[[ Raw data open ]]
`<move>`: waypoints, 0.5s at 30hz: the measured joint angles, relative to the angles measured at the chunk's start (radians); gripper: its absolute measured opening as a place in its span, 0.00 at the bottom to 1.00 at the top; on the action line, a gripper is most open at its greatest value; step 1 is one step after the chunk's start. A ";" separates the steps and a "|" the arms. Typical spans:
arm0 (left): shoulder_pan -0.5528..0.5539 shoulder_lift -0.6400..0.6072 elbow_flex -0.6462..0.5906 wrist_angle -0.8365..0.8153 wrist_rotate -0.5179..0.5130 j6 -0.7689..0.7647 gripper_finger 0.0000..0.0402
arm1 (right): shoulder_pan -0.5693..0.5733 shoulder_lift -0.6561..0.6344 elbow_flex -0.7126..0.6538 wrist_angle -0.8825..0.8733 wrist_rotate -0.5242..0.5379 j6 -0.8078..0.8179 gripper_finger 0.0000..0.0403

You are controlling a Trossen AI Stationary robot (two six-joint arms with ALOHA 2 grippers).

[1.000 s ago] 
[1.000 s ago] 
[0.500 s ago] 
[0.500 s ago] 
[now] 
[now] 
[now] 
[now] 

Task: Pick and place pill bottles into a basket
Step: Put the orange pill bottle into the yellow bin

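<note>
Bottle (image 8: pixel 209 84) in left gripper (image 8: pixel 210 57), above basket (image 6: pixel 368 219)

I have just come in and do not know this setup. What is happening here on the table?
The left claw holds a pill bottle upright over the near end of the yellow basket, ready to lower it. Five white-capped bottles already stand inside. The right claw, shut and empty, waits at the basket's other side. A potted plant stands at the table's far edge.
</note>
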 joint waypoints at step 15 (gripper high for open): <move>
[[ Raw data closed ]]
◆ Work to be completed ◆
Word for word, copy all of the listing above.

◆ Reply to the exercise ◆
`<move>`: waypoints, 0.5s at 30hz: the measured joint angles, relative to the angles measured at the chunk's start (radians); gripper: its absolute measured opening as a place in its span, 0.00 at the bottom to 1.00 at the top; on the action line, a gripper is most open at its greatest value; step 1 is one step after the chunk's start. A ";" separates the steps and a "|" the arms. Typical spans:
arm0 (left): shoulder_pan -0.5528..0.5539 shoulder_lift -0.6400..0.6072 elbow_flex -0.6462..0.5906 wrist_angle -0.8365..0.8153 wrist_rotate -0.5179..0.5130 j6 -0.7689..0.7647 gripper_finger 0.0000..0.0402
arm1 (right): shoulder_pan -0.5693..0.5733 shoulder_lift -0.6561..0.6344 elbow_flex -0.7126..0.6538 wrist_angle -0.8825..0.8733 wrist_rotate -0.5242..0.5379 j6 -0.8078..0.8179 gripper_finger 0.0000..0.0403

You are controlling a Trossen AI Stationary robot (two six-joint arms with ALOHA 2 grippers).

[1.000 s ago] 
[1.000 s ago] 
[0.500 s ago] 
[0.500 s ago] 
[now] 
[now] 
[now] 
[now] 

Task: Pick and place pill bottles into a basket
Step: Put the orange pill bottle into the yellow bin

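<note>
Bottle (image 8: pixel 209 84) in left gripper (image 8: pixel 210 57), above basket (image 6: pixel 368 219)

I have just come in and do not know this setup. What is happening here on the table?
The left claw holds a pill bottle upright over the near end of the yellow basket, ready to lower it. Five white-capped bottles already stand inside. The right claw, shut and empty, waits at the basket's other side. A potted plant stands at the table's far edge.
</note>
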 joint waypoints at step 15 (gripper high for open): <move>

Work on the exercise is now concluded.